Уж, наверное, там, с парапета, – босыми ногами неслышно прошел негритос – притаиться в малайскую комнату: шел вслед за ним – другой, третий: сплошною толпою, наверное, там негритосы валили; и – стали: смеяться в сплошной черновак, куда громче – все громче – смеялась с собою она, пока… слезки не брызнули: салом обмазал ее!

Ножик – вот!

Прикоснулася пальчиком; чуть-чуть порезалась: вытянув шейку и вытянув ручку, стрельнула в пространство стальным острием: убивают вот так.
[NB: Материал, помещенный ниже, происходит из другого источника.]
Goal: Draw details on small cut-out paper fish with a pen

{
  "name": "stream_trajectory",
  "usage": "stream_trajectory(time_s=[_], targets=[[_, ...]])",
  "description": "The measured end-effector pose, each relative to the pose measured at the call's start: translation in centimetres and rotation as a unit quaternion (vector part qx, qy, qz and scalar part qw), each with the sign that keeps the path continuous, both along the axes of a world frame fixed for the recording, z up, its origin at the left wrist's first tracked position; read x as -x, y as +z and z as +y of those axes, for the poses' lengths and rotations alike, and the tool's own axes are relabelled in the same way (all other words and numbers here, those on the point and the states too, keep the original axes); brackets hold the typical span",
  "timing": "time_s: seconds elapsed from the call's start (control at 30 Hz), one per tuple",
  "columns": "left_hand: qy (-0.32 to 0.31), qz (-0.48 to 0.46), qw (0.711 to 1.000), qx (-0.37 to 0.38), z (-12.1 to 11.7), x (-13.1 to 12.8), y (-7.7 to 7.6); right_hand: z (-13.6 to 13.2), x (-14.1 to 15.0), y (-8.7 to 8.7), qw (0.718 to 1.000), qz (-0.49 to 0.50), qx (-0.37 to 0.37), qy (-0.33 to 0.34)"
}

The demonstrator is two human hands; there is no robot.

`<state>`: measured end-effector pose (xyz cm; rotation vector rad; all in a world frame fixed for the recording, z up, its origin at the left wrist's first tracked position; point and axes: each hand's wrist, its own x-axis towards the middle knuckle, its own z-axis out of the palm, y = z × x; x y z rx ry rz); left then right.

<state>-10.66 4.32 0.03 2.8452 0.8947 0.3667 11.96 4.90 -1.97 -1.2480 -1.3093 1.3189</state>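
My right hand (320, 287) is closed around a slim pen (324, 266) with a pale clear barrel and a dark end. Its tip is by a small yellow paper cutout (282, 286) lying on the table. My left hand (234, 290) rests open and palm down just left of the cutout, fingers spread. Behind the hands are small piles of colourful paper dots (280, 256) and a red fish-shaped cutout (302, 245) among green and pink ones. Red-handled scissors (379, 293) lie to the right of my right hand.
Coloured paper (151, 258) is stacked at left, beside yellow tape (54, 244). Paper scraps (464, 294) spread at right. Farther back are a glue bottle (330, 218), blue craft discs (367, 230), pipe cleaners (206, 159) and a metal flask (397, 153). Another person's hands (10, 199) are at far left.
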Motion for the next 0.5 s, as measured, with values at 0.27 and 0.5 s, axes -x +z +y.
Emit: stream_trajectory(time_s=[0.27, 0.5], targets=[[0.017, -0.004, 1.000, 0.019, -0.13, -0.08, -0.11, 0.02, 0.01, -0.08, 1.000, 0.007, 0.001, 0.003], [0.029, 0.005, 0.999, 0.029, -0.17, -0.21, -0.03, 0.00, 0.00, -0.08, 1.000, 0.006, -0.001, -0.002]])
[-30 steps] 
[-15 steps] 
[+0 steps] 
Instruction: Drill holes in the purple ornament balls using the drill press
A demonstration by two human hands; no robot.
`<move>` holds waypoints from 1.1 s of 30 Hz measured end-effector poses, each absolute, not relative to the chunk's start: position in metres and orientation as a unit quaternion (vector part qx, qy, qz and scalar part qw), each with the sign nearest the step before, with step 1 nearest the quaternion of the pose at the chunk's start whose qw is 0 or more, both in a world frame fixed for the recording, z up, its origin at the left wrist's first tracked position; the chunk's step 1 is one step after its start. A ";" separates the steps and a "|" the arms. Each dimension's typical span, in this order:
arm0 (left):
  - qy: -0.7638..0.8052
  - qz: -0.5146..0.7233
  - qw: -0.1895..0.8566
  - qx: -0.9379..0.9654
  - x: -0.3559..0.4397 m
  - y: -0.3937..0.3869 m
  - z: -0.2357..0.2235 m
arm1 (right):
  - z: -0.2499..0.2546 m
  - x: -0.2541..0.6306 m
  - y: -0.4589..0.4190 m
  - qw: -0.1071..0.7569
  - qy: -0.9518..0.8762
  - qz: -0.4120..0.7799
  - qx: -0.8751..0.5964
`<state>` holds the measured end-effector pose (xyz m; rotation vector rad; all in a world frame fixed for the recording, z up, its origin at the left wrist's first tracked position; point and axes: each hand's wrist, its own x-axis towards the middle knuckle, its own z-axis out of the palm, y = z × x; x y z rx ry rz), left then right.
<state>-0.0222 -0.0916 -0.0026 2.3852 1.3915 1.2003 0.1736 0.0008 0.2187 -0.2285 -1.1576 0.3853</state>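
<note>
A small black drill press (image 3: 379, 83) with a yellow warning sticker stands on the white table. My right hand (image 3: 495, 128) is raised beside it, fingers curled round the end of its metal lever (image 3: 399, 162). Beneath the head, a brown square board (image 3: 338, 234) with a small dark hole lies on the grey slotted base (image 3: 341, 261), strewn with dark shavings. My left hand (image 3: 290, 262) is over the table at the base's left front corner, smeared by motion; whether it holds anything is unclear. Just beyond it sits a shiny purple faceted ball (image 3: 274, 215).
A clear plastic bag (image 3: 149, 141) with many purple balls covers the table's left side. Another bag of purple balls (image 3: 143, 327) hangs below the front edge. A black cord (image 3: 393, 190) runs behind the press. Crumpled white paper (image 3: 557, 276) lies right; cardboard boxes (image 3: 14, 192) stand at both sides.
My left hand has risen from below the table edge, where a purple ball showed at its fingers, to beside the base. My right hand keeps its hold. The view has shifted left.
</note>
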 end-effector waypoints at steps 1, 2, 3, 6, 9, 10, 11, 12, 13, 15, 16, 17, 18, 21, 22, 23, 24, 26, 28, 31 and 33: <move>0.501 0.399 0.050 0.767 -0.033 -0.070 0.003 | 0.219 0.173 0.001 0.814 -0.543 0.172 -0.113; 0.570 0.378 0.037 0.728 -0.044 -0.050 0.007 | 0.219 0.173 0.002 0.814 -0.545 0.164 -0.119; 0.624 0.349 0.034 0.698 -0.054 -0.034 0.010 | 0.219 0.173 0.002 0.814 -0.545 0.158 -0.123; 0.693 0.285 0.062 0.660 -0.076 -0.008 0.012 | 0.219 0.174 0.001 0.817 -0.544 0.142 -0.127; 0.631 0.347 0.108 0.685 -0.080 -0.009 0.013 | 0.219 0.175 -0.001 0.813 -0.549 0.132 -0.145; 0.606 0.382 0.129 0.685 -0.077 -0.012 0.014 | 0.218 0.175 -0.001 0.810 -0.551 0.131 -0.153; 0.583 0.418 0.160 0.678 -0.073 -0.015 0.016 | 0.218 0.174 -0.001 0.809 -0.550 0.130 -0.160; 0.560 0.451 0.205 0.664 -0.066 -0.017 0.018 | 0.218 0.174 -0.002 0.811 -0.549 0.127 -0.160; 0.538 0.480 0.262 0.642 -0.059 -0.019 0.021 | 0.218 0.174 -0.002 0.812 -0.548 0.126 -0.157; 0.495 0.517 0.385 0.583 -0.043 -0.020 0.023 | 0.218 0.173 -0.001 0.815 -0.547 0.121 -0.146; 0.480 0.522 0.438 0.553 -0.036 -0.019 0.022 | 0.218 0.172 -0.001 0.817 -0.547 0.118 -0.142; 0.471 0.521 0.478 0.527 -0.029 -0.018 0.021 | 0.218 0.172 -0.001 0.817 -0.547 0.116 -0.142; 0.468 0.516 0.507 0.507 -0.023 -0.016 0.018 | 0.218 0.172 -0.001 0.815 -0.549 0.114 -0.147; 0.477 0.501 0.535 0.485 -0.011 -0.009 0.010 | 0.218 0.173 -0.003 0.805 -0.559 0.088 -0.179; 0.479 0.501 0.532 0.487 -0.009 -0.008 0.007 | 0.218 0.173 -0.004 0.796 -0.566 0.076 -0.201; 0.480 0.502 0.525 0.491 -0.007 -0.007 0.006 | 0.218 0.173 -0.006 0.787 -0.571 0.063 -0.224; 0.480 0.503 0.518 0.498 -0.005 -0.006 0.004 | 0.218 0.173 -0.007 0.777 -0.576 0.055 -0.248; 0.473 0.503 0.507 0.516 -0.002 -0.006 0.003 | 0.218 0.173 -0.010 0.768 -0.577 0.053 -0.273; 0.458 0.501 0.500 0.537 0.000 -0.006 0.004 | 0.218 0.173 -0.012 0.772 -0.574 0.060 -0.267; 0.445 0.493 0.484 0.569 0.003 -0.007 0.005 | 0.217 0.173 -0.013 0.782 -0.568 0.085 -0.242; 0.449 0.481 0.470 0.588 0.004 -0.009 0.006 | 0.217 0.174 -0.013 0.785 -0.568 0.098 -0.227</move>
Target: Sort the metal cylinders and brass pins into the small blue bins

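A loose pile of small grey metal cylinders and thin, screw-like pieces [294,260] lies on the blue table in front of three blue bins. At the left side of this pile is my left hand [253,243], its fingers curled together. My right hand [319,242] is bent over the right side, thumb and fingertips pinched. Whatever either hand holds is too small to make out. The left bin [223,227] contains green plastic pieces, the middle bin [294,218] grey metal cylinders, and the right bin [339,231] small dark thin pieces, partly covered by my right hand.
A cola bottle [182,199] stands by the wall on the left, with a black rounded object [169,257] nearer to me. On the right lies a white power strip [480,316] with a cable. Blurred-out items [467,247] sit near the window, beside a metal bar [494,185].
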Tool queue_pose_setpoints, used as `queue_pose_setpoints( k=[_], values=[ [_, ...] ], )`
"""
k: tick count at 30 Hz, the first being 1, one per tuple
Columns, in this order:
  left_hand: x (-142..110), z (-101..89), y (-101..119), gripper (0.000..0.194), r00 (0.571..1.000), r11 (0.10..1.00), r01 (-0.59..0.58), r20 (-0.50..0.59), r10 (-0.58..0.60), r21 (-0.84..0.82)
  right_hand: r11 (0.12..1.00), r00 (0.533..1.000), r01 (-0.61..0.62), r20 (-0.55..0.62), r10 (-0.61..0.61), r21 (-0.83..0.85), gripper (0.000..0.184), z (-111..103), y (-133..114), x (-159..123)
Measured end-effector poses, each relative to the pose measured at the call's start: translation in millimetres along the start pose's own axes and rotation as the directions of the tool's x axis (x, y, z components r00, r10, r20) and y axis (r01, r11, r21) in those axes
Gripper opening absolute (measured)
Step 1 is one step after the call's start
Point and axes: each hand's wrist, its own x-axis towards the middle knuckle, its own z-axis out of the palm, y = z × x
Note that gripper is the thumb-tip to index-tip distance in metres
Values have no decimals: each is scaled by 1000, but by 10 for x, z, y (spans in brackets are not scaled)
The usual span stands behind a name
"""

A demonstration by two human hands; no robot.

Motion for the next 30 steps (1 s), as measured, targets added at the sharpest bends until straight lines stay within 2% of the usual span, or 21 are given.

И потом только агницей вышла из тени; прижав к желтой юпочке ручку и в складочках черного кружева спрятавши ножик, пошла; ночь за нею в открытые двери валила толпою негритосов, – валила в малайскую комнату, красные губы раздвинув и белые зубы показывая.

Впереди шла, мяукая, черная кошечка.

29Минотавр – в греческой мифологии чудовище с туловищем человека и головой быка, обитавшее в лабиринте на острове Крит.